Macht wandern glücklich?

Ich würde diese Frage sofort und immer wieder mit ja beantworten. Warum ich diese Entscheidung immer so treffen würde, erklär ich Dir jetzt.

Heute war es echt arschkalt. Die Nacht schon minus irgendwas und am Morgen minus 8 Grad. Ich schau aus dem Fenster und alles ist mit gefrorenem Reif bedeckt: Bäume, Sträucher, Dächer, Autos. Einfach alles.

Bei mir war mal wieder die Heizung ausgefallen. Ob ich daheim bleibe oder draußen wandere, ist eigentlich egal – es wird für mich ein kalter Tag. Draußen mag ich die Kälte lieber und Daheim  würde ich nur in meinem Bett bleiben und das ist mir, gelinde gesagt, einfach zu langweilig.

Also fasse ich ein grobes Ziel von meiner Haustüre aus und gehe einfach los. Das große Waldgebiet Burgholz zwischen Wuppertal, Remscheid und Solingen ist mein Ziel – so grob. Eine Wanderung habe ich nicht im Kopf, ich will nur die Kälte auf Fotos bannen.

Also den Wanderrucksack geschulter und ohne Plan einfach los gelaufen. Ja, so liebe ich das. Das ist für mich schon Abenteuer! Einfach einen Schritt vor den anderen setzen und schauen, wo mich mein Bauchgefühl hin führt.

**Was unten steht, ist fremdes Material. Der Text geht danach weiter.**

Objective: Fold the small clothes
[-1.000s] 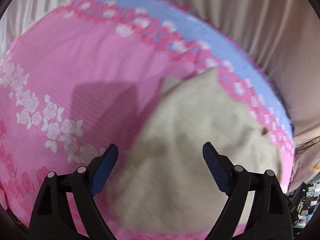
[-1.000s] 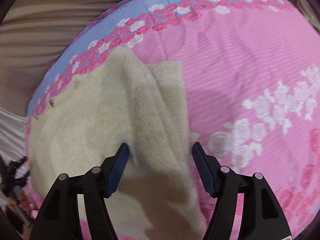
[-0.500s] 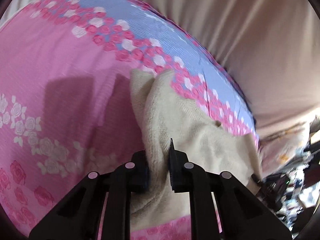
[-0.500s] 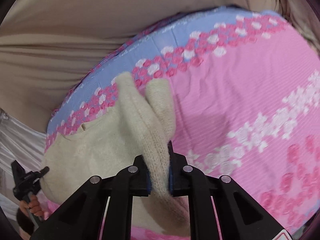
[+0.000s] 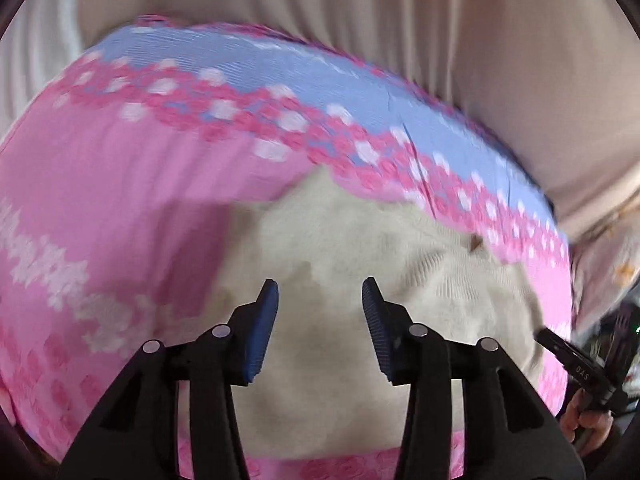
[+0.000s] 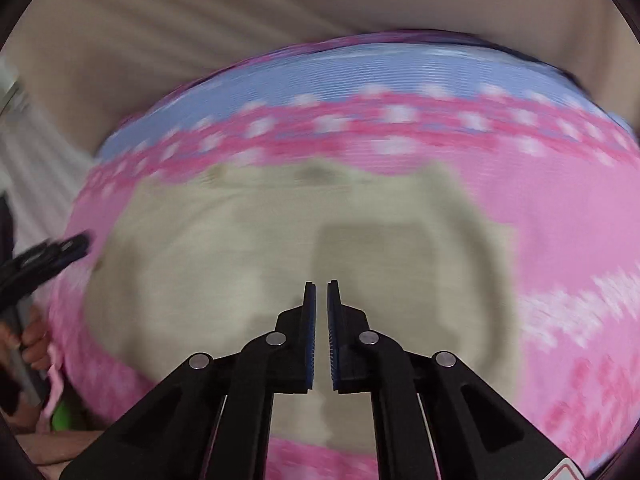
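The cream knitted garment (image 5: pixel 360 248) lies flat on the pink rose-patterned sheet (image 5: pixel 100 184) near its blue border, below both tools and held by neither: the left gripper (image 5: pixel 318 300), jaws just reopening, stands spread above it, while the right gripper (image 6: pixel 321 300) hangs pressed together, empty.

A pink rose-patterned bedsheet (image 5: pixel 120 184) with a blue border carries a cream knit garment (image 5: pixel 360 240) lying flat.
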Tool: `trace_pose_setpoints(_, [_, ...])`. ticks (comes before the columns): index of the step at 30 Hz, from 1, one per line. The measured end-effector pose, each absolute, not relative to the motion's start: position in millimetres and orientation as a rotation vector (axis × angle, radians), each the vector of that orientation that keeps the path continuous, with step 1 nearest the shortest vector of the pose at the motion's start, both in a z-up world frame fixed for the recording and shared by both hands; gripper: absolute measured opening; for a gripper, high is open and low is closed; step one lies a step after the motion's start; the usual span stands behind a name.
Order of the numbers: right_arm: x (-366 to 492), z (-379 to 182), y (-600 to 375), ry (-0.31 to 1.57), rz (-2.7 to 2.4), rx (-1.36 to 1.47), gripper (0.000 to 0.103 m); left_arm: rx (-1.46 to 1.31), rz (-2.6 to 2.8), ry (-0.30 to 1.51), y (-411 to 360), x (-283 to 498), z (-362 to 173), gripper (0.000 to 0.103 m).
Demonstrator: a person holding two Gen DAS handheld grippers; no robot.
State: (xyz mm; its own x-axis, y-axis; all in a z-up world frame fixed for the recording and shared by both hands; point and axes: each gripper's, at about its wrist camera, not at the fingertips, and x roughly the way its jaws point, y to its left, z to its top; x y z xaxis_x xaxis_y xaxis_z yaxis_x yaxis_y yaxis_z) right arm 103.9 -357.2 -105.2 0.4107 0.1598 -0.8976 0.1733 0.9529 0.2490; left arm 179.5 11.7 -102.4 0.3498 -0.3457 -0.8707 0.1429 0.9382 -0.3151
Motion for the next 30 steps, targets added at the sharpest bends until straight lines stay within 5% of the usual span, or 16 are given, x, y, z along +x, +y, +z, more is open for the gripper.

Nach drei Kilometern Asphalt und City betrete ich endlich Wald. Ich kämpfe mich oberhalb vom Zoo den Berg steil nach oben zu meiner ersten Station: der Von-der-Heydt-Turm. Ihn will ich mit der Infrarottechnik fotografieren. 

Auch das fährt mich runter. Mich auf ein Motiv zu konzentrieren, den richtigen Ausschnitt wählen, die Einstellungen vornehmen und den Auslöser drücken. Da bin ich genau in diesem Moment. Das spüre ich so intensiv! Ich nippe an meinem, noch heißen, Kaffee und mache mich wieder auf den Weg.

Insgesamt bin ich in über  vier Stunden etwas über zwanzig Kilometer gewandert und fühle mich traurig, dass die Tour schon vorbei ist. Aber währenddessen war ich total glücklich und ruhte so in mir selbst. Ich war ich. Nur ich. Und das war gut!

Aber ich will Dir gar nicht so sehr erzählen, was ich auf der Tour alles gemacht habe und welche Orte ich besucht habe. Das siehst Du ja eigentlich auf der Tourenkarte von Kommod. Es geht ja hier eher darum, was mich beim Wandern glücklich macht.

Seit meiner Long Covid Erkrankung hat meine Sportlichkeit gelitten. Es gibt Sachen, die ich immer noch nicht wieder kann. Aber gehen, das kann ich. Vielleicht noch nicht wieder so weit, wie früher. Aber aus dem Stegreif heraus zwanzig Kilometer abzureißen, werte ich für mich als Leistung.

Schon das macht mich glücklich!

Aber die Zeit mit mir alleine im Wald zu sein, auch gerade in dieser gefrorenen und vereisten Einsamkeit, erdet mich und erfüllt mich mit Freude.

Das dieses recht preiswerte Abenteuer, bei dem man nur einen Fuß vor den anderen setzen muss, so einfach erleben kann. Man ist Entdecker, wenn man einen Pfad findet, den man noch nie gegangen ist. Auch wenn man erkennt, dass man ihn schon kennt, aber schon Seite langer Zeit nicht mehr gegangen war.

Die Einsamkeit, die man empfindet, wenn sie einen anschreit, weil keiner da ist, der einem die Ohren volllabert. Und endlich hört man sich selber , aber nicht die ständig nörgelnde Stimme, die einen runterzieht. Sondern das Kind, das staunt, was es alles gibt und Dir sagt: Boah, schau mal da, wie cool!

Ja, diese Zeit mit mir selbst liebe ich. Der Alltag und der Trubel der Stadt ist oft viel zu sehr vorhanden, dass ich das Kind in mir nicht hören kann. Aber, wenn ich unterwegs bin, dann höre ich es laut rufen und es tollt mit mir durch die Natur und ist glücklich.

Und wenn das Kind in mir glücklich ist, dann bin ich das auch!